That's too nice for words. If INTP then 6w7 makes sense.


----------



## Deadly Decorum (Feb 23, 2014)

Greyhart said:


> REALLY? I'm really shocked now. This means "too peppy for NTP" has finally failed me. Do I get Fi because Ti dom?
> 
> 
> 
> ...


Always interesting when your perception of typing completely changes, isn't it? I think his view of logic is rather Ti in every sense of the word... taking logical concepts and discovering them independently. You don't really get the sense of someone who needs to share those math problems... as much as some who solves them for the sake of his own amusement, and shares them through Ne-Fe. 

I disagree Ti types dislike knowledge... they thrive off of it. They'll learn facts to make their own conclusions, to ward off the hunger of curiosity. Here's a knowledge loving Ti dom (imo). Devoted researcher. Nonetheless, a Ti.

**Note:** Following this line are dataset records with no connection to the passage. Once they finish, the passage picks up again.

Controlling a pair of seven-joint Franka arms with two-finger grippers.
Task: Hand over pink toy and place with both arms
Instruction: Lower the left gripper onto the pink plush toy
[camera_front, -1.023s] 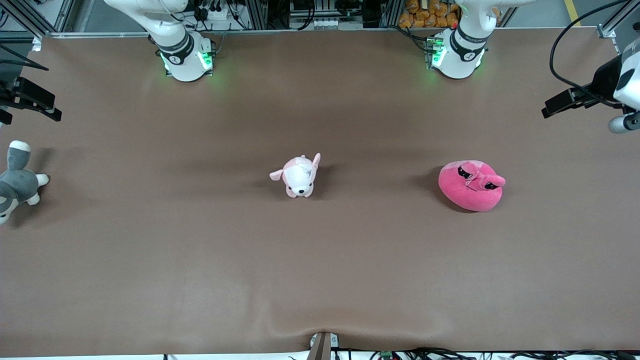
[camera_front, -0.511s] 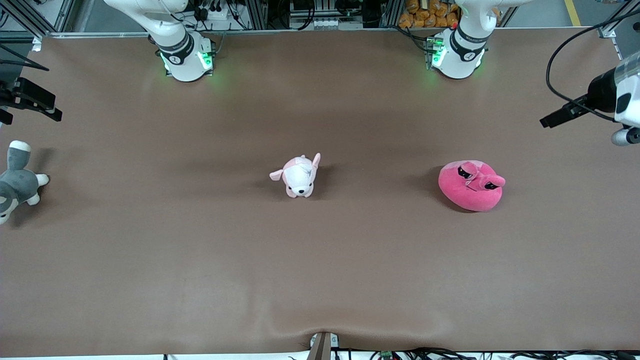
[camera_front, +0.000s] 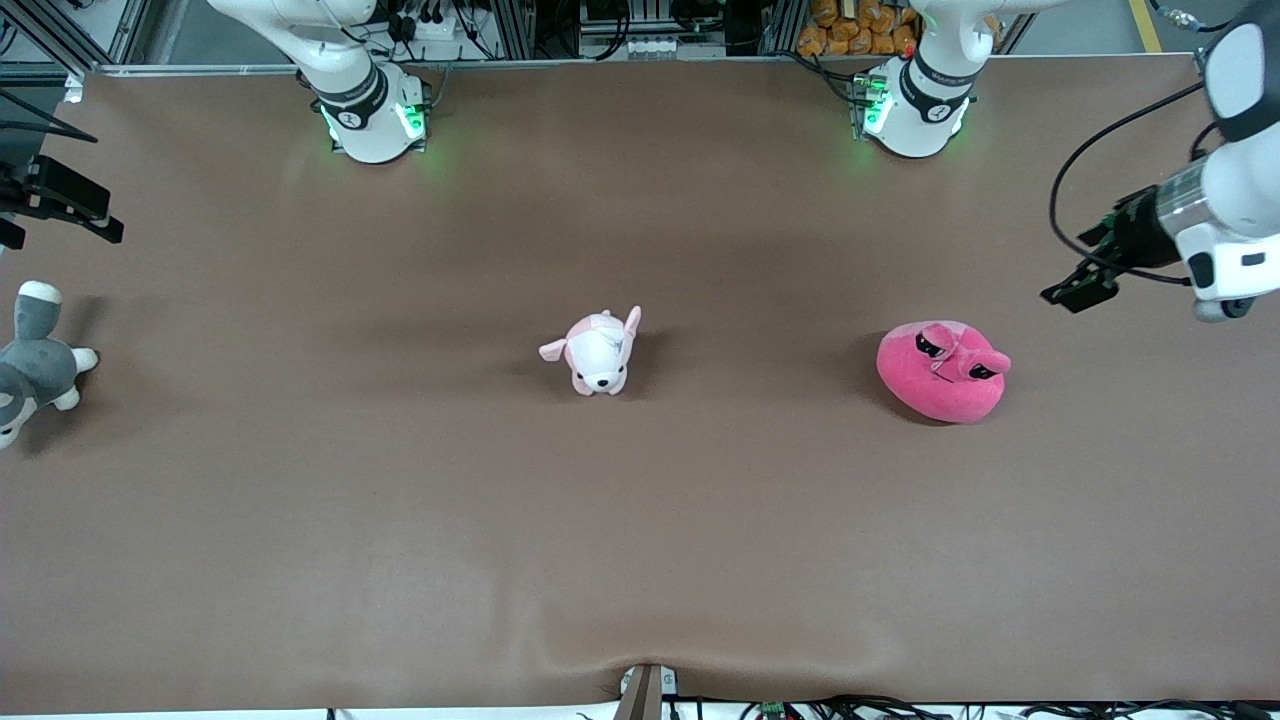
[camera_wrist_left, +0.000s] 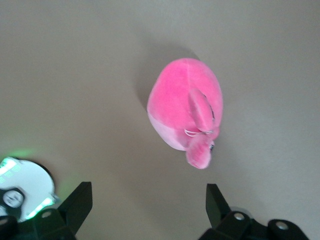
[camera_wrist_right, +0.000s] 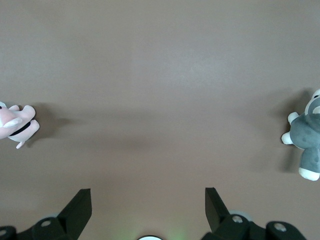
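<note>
The pink toy (camera_front: 943, 370), a hot-pink round plush with black angry eyes, lies on the brown table toward the left arm's end. It also shows in the left wrist view (camera_wrist_left: 186, 111). My left gripper (camera_front: 1075, 285) hangs in the air over the table, beside the toy toward the left arm's end and apart from it. It is open and empty in its wrist view (camera_wrist_left: 147, 195). My right gripper (camera_front: 60, 205) waits up over the right arm's end of the table. It is open and empty (camera_wrist_right: 147, 197).
A small pale pink-and-white puppy plush (camera_front: 598, 352) lies at the table's middle and shows in the right wrist view (camera_wrist_right: 15, 125). A grey-and-white plush (camera_front: 30, 360) lies at the right arm's end, under the right gripper (camera_wrist_right: 305, 145). The arms' bases (camera_front: 370, 115) stand along the table's edge.
My left arm has swung in from the table's end, bringing its open gripper closer to the pink toy. The right arm and the toys have not moved.
</note>
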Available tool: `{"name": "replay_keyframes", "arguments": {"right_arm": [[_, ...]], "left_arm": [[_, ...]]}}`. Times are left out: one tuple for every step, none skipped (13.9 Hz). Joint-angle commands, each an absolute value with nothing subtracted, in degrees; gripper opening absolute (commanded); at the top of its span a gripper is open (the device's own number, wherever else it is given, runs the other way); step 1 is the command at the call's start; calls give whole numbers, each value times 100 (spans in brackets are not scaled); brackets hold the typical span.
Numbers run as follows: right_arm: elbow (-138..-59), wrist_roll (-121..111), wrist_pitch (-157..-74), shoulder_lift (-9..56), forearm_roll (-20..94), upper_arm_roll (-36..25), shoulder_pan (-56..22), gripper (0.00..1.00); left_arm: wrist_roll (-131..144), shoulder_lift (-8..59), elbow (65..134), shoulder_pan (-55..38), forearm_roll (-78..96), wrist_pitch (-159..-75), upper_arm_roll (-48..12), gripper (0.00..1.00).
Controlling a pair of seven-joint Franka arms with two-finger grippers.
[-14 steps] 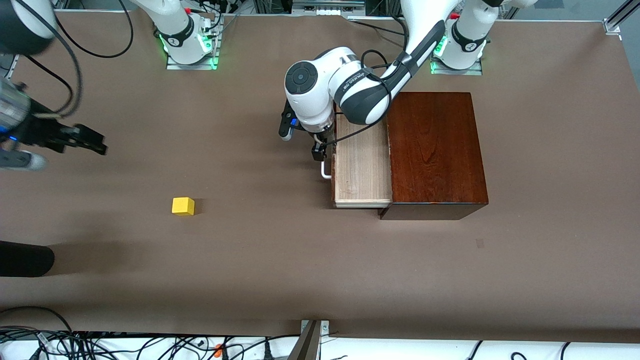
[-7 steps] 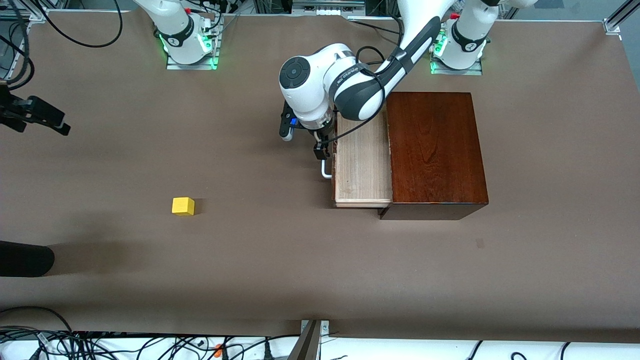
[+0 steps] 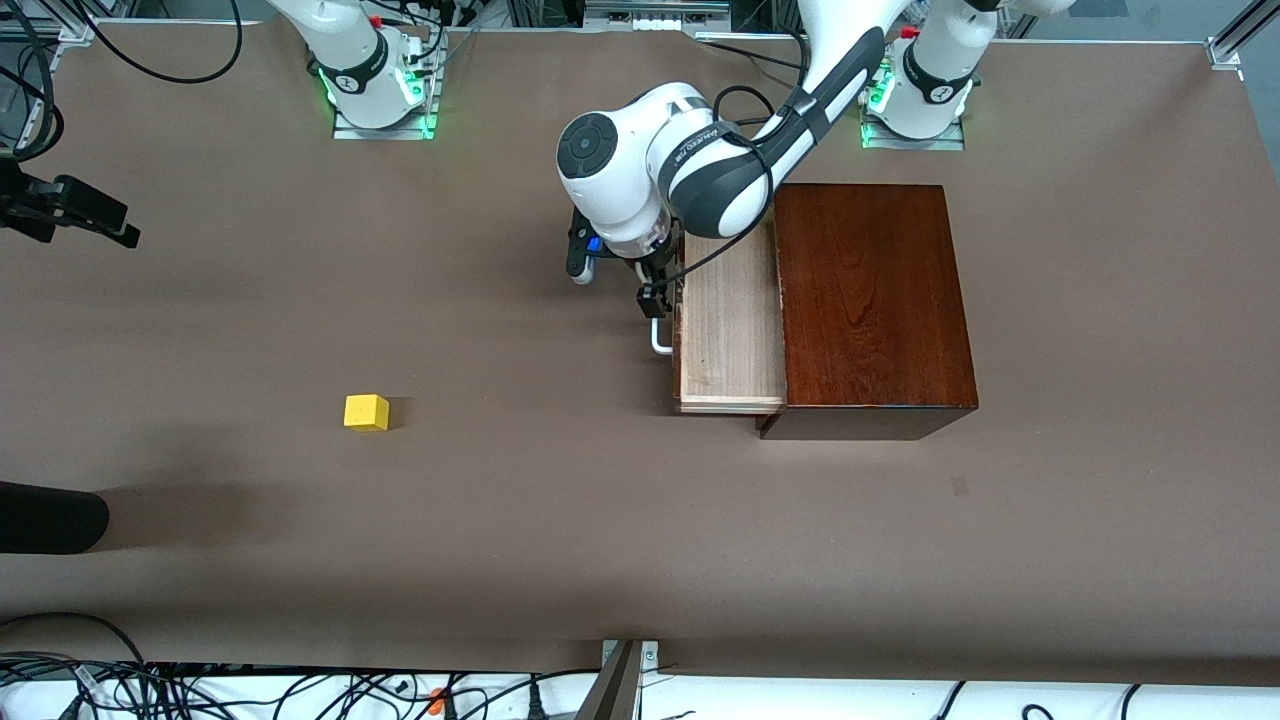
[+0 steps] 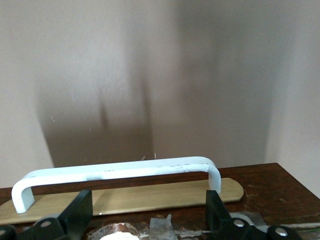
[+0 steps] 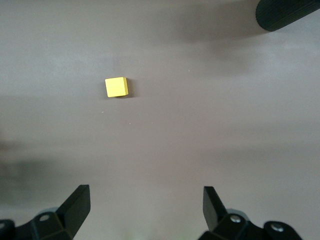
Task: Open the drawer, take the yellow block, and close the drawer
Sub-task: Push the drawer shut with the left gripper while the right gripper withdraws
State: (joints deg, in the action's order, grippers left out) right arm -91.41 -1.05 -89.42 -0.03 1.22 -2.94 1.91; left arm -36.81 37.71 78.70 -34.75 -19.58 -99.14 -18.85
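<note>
The drawer (image 3: 730, 330) stands partly pulled out of the dark reddish-brown box (image 3: 870, 300), and its pale wood shows. My left gripper (image 3: 655, 295) is at the drawer's front panel, open. In the left wrist view its fingers (image 4: 82, 210) stand wide apart at the panel's top edge, close to the white handle (image 4: 115, 172), with nothing pinched. The yellow block (image 3: 366, 411) lies on the bare table toward the right arm's end, well away from the box. My right gripper (image 3: 115, 222) hangs open over the table's end. Its wrist view shows the yellow block (image 5: 116, 87) on the table below.
A dark rounded object (image 3: 50, 518) pokes in at the table's edge near the right arm's end, nearer to the front camera than the block; it also appears as a dark rounded object (image 5: 285, 12) in the right wrist view. Cables lie along the table's near edge.
The drawer has slid a little way into the box, and my left gripper has moved with its front. My right gripper has drawn back toward the table's end.
</note>
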Motion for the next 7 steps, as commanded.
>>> {"name": "replay_keyframes", "arguments": {"right_arm": [[-9272,-167,-8947,-158,114,-158,316,100],[-9281,-158,-8878,-150,106,-158,316,100],[-9281,-150,-8877,-141,71,-158,316,100],[-9281,-149,-8886,-141,53,-158,316,100],[-9281,-141,-8860,-132,70,-167,316,100],[-9281,-115,-8772,-132,79,-193,325,100],[-9264,-140,-8650,-97,88,-202,325,100]], "left_arm": [[-3841,3481,8095,-3252,-2241,-9405,-1811,100],[-3841,3480,8103,-3200,-2259,-9369,-1811,100],[-3841,3472,8138,-3156,-2259,-9334,-1819,100],[-3841,3437,8182,-3129,-2259,-9325,-1819,100],[-3841,3419,8252,-3085,-2259,-9325,-1819,100],[-3841,3384,8314,-3033,-2259,-9316,-1819,100],[-3841,3375,8375,-3015,-2259,-9316,-1811,100]]}}
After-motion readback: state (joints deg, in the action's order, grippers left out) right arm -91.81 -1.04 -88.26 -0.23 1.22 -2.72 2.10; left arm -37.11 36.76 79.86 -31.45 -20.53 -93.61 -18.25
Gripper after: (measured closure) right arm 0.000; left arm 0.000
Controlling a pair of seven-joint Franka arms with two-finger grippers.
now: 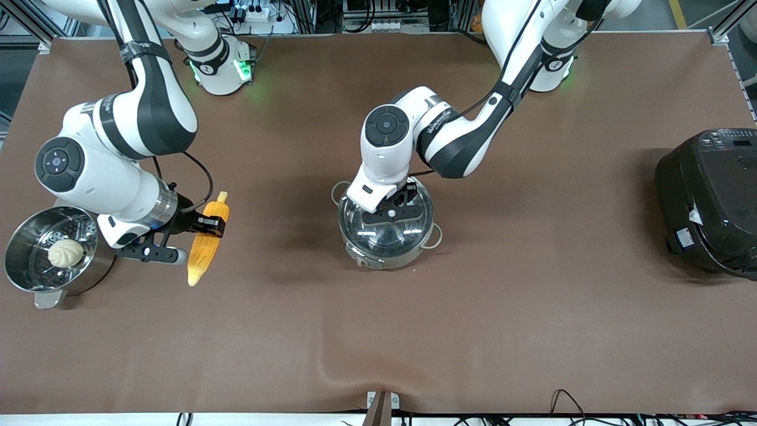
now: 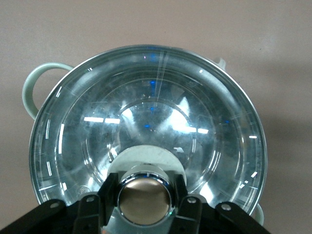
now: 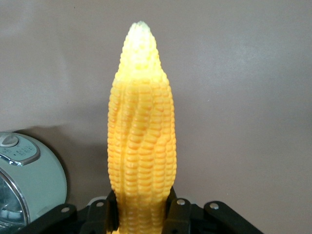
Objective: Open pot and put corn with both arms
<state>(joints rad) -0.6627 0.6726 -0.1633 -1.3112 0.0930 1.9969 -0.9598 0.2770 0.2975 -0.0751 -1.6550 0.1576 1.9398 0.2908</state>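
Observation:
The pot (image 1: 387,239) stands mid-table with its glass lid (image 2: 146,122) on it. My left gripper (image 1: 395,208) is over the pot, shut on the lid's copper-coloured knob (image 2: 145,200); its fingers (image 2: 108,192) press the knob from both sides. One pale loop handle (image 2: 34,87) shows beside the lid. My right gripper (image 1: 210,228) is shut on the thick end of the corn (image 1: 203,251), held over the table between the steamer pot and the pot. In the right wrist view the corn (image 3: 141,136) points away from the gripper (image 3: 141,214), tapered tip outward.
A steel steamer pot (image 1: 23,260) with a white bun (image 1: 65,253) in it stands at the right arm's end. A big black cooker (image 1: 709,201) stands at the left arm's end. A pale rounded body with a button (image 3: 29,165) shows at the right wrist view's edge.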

The China Study | Raw Food SOS

Why did she share these conclusions? Through Fe. The raw vegan community was misinformed and dealing with health problems they denied through cognitive dissonance, and so she discussed her experiences to help people. One day she decided to discuss her problems with The China Study so people could quit using the book as a counter argument against her concerns with the raw vegan movement. No intention for others to read it, and then her blog exploded....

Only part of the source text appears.